## Required work:
Of the records that follow, copy only the lines from the line containing "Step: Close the" to the line containing "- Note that", both included, exactly as written.

## Given data:
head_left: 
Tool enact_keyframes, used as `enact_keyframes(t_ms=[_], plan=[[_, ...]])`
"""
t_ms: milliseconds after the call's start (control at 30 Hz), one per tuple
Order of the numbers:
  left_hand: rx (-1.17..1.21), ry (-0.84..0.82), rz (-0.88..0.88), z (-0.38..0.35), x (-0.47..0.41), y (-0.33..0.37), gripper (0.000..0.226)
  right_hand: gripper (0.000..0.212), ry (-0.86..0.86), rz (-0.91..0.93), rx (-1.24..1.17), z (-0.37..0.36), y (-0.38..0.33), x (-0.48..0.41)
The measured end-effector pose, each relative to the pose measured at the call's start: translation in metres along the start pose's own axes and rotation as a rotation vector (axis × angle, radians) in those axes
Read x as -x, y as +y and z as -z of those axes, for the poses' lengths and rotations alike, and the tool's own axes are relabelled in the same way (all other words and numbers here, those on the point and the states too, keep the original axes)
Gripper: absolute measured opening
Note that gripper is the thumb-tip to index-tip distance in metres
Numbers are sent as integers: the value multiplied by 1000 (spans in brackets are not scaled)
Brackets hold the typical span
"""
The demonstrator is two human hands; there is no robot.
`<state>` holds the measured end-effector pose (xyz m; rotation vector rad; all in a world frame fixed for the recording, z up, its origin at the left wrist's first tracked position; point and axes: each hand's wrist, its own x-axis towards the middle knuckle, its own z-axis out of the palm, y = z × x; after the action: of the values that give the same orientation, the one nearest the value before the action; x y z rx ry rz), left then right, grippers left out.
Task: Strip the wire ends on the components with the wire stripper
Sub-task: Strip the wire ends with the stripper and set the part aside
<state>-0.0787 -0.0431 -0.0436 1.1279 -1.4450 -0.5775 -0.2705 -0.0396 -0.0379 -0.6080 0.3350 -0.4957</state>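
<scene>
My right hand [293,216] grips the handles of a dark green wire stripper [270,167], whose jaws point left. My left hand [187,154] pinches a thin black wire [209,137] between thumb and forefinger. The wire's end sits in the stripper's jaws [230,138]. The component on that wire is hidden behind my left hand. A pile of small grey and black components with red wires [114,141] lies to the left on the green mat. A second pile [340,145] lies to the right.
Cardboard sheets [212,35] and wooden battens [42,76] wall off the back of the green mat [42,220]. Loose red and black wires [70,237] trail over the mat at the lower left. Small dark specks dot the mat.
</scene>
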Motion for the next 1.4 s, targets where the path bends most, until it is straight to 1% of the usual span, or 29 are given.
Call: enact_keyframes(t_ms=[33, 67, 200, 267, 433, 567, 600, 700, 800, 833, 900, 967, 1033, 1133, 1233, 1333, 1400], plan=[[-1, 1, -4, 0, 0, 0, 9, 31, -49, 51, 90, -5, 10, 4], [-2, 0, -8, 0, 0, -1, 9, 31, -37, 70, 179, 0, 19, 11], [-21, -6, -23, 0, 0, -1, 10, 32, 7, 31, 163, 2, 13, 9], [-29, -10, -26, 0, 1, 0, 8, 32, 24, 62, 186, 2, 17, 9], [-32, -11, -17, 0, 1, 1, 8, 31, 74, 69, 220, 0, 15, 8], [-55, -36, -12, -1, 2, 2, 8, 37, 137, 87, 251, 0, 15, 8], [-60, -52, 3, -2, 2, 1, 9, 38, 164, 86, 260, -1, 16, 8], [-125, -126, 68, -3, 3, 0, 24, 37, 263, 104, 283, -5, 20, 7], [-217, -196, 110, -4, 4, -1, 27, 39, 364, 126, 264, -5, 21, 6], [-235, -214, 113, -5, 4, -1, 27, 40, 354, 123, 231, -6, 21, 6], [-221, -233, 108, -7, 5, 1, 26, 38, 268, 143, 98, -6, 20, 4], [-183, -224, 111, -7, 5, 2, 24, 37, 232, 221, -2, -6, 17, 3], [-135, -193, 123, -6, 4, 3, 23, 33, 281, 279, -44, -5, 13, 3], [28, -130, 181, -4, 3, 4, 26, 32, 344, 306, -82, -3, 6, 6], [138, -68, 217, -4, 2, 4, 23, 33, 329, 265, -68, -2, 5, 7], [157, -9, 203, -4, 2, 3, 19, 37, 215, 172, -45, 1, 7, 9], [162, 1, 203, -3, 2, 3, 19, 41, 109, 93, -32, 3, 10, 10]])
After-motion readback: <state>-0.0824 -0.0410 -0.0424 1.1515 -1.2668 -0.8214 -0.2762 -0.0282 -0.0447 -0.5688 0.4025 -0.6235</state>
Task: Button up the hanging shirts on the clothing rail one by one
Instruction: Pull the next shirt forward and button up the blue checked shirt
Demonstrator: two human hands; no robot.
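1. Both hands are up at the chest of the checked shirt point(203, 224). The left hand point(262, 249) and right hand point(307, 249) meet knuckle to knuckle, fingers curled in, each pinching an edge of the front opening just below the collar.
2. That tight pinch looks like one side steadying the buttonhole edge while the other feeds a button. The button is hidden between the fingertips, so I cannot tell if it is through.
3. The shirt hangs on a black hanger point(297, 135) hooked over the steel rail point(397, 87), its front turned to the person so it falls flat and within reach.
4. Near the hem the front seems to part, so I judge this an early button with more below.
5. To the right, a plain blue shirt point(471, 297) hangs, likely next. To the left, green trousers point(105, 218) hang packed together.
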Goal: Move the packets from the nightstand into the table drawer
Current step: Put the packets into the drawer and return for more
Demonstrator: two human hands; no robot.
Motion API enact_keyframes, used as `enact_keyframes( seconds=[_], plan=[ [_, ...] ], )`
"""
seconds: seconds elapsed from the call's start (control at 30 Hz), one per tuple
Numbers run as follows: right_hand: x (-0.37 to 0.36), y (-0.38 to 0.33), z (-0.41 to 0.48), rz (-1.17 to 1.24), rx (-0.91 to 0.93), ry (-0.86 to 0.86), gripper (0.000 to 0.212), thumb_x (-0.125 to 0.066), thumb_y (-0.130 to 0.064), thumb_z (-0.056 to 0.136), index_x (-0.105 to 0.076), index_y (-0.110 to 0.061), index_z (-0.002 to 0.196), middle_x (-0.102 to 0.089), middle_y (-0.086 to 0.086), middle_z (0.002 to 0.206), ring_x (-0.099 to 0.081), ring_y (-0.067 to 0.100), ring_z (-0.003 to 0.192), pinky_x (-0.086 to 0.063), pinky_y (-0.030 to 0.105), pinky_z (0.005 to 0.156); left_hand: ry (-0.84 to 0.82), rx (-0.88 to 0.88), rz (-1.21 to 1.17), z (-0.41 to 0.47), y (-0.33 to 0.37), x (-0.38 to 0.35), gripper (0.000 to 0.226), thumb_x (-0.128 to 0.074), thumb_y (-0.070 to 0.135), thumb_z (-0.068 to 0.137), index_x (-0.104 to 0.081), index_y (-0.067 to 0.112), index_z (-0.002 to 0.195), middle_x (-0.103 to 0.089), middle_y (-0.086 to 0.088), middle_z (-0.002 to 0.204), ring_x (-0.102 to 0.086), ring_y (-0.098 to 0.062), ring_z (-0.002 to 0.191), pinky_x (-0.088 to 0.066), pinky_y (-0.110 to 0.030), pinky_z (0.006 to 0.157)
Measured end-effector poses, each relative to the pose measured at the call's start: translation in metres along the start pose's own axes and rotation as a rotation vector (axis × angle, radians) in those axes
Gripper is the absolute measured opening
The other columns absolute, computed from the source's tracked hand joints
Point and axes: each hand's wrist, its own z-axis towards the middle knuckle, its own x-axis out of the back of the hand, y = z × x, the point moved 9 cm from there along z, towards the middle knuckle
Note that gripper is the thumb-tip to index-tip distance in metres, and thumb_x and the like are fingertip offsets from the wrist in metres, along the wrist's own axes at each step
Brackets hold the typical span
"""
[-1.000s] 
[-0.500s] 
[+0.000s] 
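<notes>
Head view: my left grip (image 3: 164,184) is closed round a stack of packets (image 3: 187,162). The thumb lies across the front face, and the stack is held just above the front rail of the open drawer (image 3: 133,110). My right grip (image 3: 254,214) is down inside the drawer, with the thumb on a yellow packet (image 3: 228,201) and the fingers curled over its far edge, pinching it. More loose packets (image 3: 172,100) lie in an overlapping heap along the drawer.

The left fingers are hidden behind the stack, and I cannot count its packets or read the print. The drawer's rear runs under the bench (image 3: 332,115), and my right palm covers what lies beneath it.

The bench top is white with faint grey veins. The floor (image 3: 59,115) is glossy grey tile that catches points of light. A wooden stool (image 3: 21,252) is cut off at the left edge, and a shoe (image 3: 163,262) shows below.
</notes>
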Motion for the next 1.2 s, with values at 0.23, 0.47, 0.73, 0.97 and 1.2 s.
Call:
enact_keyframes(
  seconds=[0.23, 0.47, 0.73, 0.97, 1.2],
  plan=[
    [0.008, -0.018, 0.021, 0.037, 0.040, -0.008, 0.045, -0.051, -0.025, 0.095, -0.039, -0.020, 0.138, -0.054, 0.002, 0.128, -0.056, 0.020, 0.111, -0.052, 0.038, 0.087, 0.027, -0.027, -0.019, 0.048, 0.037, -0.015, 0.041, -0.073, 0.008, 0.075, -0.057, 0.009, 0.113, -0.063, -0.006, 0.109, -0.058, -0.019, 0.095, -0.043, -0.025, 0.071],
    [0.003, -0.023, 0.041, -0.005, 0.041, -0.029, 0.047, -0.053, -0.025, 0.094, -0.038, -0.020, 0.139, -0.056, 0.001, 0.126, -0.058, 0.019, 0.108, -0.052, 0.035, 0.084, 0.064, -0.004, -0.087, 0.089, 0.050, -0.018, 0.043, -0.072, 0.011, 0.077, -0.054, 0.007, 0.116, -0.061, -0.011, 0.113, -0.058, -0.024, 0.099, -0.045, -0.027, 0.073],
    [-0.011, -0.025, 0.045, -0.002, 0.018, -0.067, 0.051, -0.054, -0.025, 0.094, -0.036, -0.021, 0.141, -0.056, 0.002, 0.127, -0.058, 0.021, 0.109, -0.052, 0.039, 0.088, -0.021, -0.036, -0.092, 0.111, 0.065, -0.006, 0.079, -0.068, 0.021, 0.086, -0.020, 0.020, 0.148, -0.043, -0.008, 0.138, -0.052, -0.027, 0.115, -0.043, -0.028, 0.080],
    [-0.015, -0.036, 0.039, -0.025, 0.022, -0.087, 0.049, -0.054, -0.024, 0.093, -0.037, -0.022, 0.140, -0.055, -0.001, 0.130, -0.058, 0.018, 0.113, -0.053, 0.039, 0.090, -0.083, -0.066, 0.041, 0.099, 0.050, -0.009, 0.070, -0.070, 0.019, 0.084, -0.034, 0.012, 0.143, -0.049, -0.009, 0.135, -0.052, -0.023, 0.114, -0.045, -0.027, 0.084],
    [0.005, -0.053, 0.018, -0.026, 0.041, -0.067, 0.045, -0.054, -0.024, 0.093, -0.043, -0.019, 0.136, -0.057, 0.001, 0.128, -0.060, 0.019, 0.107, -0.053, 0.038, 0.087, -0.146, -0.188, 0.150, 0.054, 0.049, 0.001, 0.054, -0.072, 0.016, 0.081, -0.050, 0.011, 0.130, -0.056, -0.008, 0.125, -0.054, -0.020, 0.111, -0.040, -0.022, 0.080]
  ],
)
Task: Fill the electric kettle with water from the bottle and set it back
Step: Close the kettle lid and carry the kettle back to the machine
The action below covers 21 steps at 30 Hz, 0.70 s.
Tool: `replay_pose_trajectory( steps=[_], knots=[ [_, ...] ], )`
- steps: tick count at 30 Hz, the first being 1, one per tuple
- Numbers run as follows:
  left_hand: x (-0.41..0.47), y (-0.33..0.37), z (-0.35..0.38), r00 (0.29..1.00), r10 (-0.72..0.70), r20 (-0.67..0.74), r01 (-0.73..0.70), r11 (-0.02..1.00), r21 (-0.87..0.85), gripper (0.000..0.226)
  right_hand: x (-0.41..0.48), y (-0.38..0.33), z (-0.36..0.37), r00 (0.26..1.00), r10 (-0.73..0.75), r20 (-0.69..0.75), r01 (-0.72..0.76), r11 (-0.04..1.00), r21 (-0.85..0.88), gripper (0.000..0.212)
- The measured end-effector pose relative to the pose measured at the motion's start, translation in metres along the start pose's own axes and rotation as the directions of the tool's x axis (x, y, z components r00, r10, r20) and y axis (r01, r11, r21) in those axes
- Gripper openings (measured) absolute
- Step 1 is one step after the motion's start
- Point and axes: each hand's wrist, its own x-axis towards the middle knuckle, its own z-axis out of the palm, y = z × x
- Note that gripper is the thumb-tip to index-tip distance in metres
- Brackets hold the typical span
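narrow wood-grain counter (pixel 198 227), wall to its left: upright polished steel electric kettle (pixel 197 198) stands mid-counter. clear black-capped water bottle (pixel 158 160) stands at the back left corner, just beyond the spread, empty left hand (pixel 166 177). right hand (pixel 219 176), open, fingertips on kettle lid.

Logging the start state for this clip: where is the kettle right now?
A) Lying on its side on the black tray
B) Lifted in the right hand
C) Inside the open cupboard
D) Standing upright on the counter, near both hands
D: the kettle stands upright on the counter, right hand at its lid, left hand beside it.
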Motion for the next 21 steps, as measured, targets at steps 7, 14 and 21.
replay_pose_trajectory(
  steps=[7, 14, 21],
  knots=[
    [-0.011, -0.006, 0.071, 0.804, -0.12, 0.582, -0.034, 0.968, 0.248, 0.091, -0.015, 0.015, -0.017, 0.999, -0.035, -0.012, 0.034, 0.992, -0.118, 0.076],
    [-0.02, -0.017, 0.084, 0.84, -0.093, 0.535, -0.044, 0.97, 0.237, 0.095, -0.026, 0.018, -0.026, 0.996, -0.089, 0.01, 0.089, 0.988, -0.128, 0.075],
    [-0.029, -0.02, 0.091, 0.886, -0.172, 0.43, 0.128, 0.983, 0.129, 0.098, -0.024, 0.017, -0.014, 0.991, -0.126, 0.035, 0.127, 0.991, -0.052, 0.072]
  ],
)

## Solution to this problem:
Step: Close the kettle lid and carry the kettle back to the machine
The action below covers 21 steps at 30 Hz, 0.70 s.
Tool: `replay_pose_trajectory( steps=[_], knots=[ [_, ...] ], )`
- steps: tick count at 30 Hz, the first being 1, one per tuple
- Numbers run as follows:
  left_hand: x (-0.41..0.47), y (-0.33..0.37), z (-0.35..0.38), r00 (0.29..1.00), r10 (-0.72..0.70), r20 (-0.67..0.74), r01 (-0.73..0.70), r11 (-0.02..1.00), r21 (-0.87..0.85), gripper (0.000..0.226)
  right_hand: x (-0.41..0.48), y (-0.38..0.33), z (-0.36..0.37), r00 (0.26..1.00), r10 (-0.73..0.75), r20 (-0.69..0.75), r01 (-0.72..0.76), r11 (-0.04..1.00), r21 (-0.85..0.88), gripper (0.000..0.212)
- The measured end-effector pose relative to the pose measured at the motion's start, translation in metres along the start pose's own axes and rotation as the directions of the tool's x axis (x, y, z components r00, r10, r20) and y axis (r01, r11, r21) in those axes
- Gripper openings (measured) absolute
- Step 1 is one step after the motion's start
- Point and axes: each hand's wrist, its own x-axis towards the middle knuckle, its own z-axis out of the palm, y = z × x
- Note that gripper is the thumb-tip to index-tip distance in metres

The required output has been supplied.